ˇ Total toy sales (including video games) in Canada in 1993 was 1.4 billion dollars. 

ˇ An average family in Canada will spend approximately $225 per child on toys per year. 

ˇ The number of new toys that enter the market each year and make it to a second year is about 100 out of 2,000.

ˇ Total toy sales (not including video games) in US in 1993 was 17 billion dollars.

ˇ Nearly half of the 17 billion dollars spent on toys in the US came from licensed goods based on movies and television shows.


Anxious to find a creative new activity to amuse their daughter's young guests, Larry Slivinski and Frances Auld agreed to have a puppet party for their daughter Lauren's 6th birthday party. Lauren immediately got to work gathering supplies that were needed to create puppets.
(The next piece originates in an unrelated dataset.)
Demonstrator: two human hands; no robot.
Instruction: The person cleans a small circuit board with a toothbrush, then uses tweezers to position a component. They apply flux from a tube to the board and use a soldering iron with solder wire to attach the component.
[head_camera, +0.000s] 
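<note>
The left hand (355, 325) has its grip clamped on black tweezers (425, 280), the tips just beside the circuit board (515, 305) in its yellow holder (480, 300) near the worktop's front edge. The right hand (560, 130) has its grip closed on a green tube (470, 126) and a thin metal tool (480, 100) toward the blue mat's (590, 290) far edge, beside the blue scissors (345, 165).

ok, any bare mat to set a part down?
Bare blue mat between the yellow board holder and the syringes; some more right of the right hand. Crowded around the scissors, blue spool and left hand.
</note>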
The party was such a hit that pretty soon children from all over the neighborhood were flocking to their house to put on puppet shows. Knowing that they had discovered something magical Larry and Frances formed a home based company called Make and Play Concepts in 1996.


While at a noisy, crowded wedding in June 1988, Joel Glickman, whose family owns The Roden Group, was tinkering with a straw - then another and yet another - simply to pass the time. As he bent the straws into different geometric shapes, the bright idea hit him: There had to be a way to connect the straws, so children could build actual models from them. That germ of an idea became K'NEX (pronounced con-NECTS) - a new generation of creative construction sets for kids.


KLUTZ was founded in 1977 by three college friends John Cassidy, Darrell Hack and B.C. Rimbeaux in Palo Alto, California. Originally conceived as a harmless flirtation with career and business, KLUTZ has outgrown its original office space (which the founders shared with a Chevrolet Impala) and they have stayed true to their whimsical roots:

ˇ Create wonderful stuff. 

ˇ Run the business like family 

ˇ Remember some of what their moms told them.

ˇ And never grow up more than absolutely necessary.


More than 100 years ago, Ivan Bengtsson founded BRIO in Osby, Sweden. In the beginning, Ivar sold wooden baskets while traveling the countryside. Many times, he bartered the baskets for hand-crafted toys. It was his affection for these toys that transformed Ivar's business into the world's largest manufacturer of wooden toys.


In 1945, World War II had just ended and so had Fred Ertl Sr.'s job as a journeyman molder in Dubuque, Iowa. In the basement of their home, Fred, his wife Gertrude and their children began manufacturing toy tractors from melted war-surplus aluminum aircraft pistons. Fred melted metal in the furnace and formed it in sand molds. The boys assembled the tractors and Gertrude painted them. Within four years, Fred had secured a contract with the John Deere Company, moved to a building in downtown Dubuque, and was producing 5,000 toys a day.